As Skift pointed out in its Travel Megatrend 2018: Google’s Product-Led Vision Is Bearing Fruit, and as Hefer of Trivago confirmed, Google is shifting travelers looking for hotels from classic Google search to its own hotels business.
Until last year, Google barred advertisers such as Trivago, which didn’t offer booking capabilities and merely referred users to its advertisers to complete their bookings, from participating in Google Hotels. If you occasionally saw Kayak and TripAdvisor, which are mostly metasearch/advertising sites like Trivago, showing up in Google Hotels, it was because they were touting hotels that they could complete the bookings for themselves.
A Google spokesperson confirmed that previously, metasearch companies were only allowed to participate in Google Hotels if they had pricing and available rooms that could be booked on their sites.
But Hefer said Google changed its policy last year roughly around the time that the European Commission fined the search giant $2.7 billion for anticompetitive practices in comparison shopping. The fine didn’t relate to Google’s travel business, but seems to have had an impact nonetheless.
A Google spokesperson said the timing of the changes to its Google Hotels participation policies and the European fine were a coincidence.
Trivago views google hotels Participation as an ‘opportunity’
Trivago had a rough 2017, which saw its stock price tumble and its losses grow, largely because of changes it made to its platform, and the decision by its largest advertiser, Booking Holdings, to dramatically reduce its ad spend in Trivago in the second half of the year when compared with the first six months.
Hefer said Trivago’s largest advertiser — it’s no secret that it was Booking Holdings — accounted for about the mid-40 percentage range of total revenue throughout 2016, increased it substantially in the first half of 2017, and reduced it to just 33 percent of the company’s total revenue in the fourth quarter.
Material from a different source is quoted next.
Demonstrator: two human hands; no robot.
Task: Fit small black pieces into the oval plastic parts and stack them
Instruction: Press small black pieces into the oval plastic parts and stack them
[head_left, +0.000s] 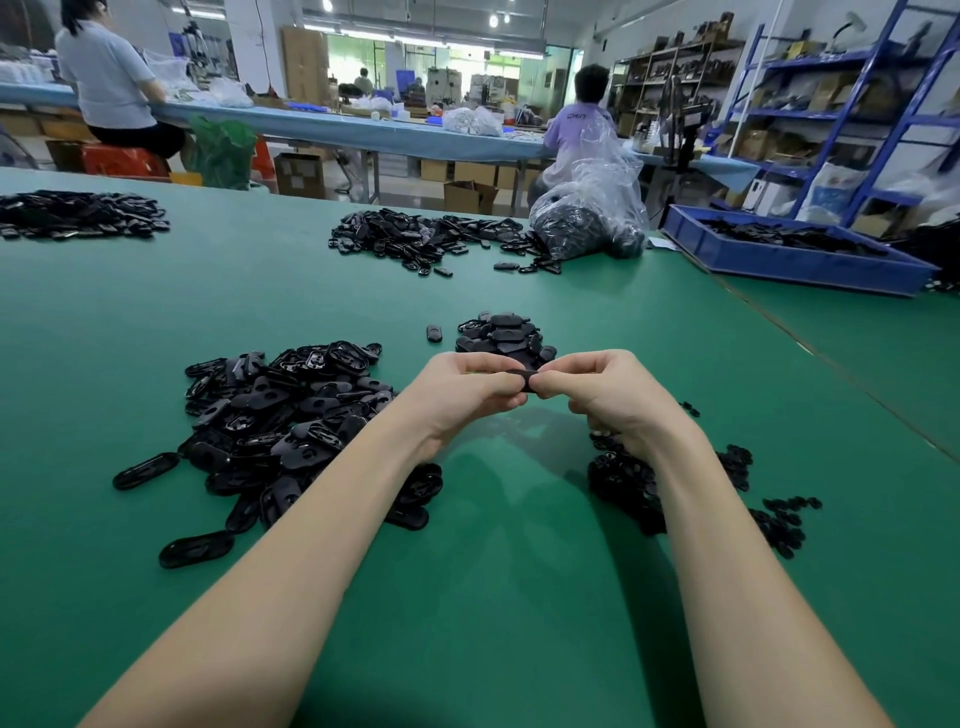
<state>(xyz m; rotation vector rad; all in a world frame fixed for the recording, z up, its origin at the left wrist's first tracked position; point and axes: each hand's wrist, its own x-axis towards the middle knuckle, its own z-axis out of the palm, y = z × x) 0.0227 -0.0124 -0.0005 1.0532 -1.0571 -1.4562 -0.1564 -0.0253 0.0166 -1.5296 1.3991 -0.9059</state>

In the interim, Expedia, which has a majority stake in publicly traded Trivago, increased its percentage of Trivago’s total revenue, and smaller regional advertisers have picked up some of the slack.
Trivago hopes to diversify its overall advertising spend by testing and eventually participating on a larger scale in Google Hotels, which it views as a different channel than Google AdWords, Hefer said.
“So we are in a testing phase” in the Netherlands and Germany in Google Hotels, he said. For years, when Trivago wasn’t allowed to participate in Google Hotels, it had a negative impact because Google was pushing traffic out of AdWords and into Google Hotels.
“When you think about it, for years we had the negative effect of more traffic being pushed into a competing product,” Hefer said. “The positive effect of being able to compete in a performance market that is now quite sizable, we didn’t have. So, ironically, for us today it is an opportunity for sure.”
After being barred, along with other referral sites, from participating in Google Hotels, once Trivago catches up it can then debate internally whether it is a net positive or negative to be spending heavily in Google Hotels, which is a competitor, Hefer said.
Is There Value in Alternative Accommodations Metasearch?
On other issues, In terms of mergers and acquisitions, Hefer said Trivago hired someone full-time to analyze its opportunities. That person is in touch with Trivago’s product teams and looks for companies that might accelerate the company’s growth rather than having a consolidation motive.
Hefer said alternative accommodations metasearch sites, such as Tripping and HomeToGo, wouldn’t be of interest for their brands or search technology. But he added companies like these might be noteworthy for their “matching technology” and for their advertising clients if their roster is very large.
“There is potentially some value,” Hefer said. “That would fit the criteria of something that is naturally on our roadmap. Then it really depends on the player.”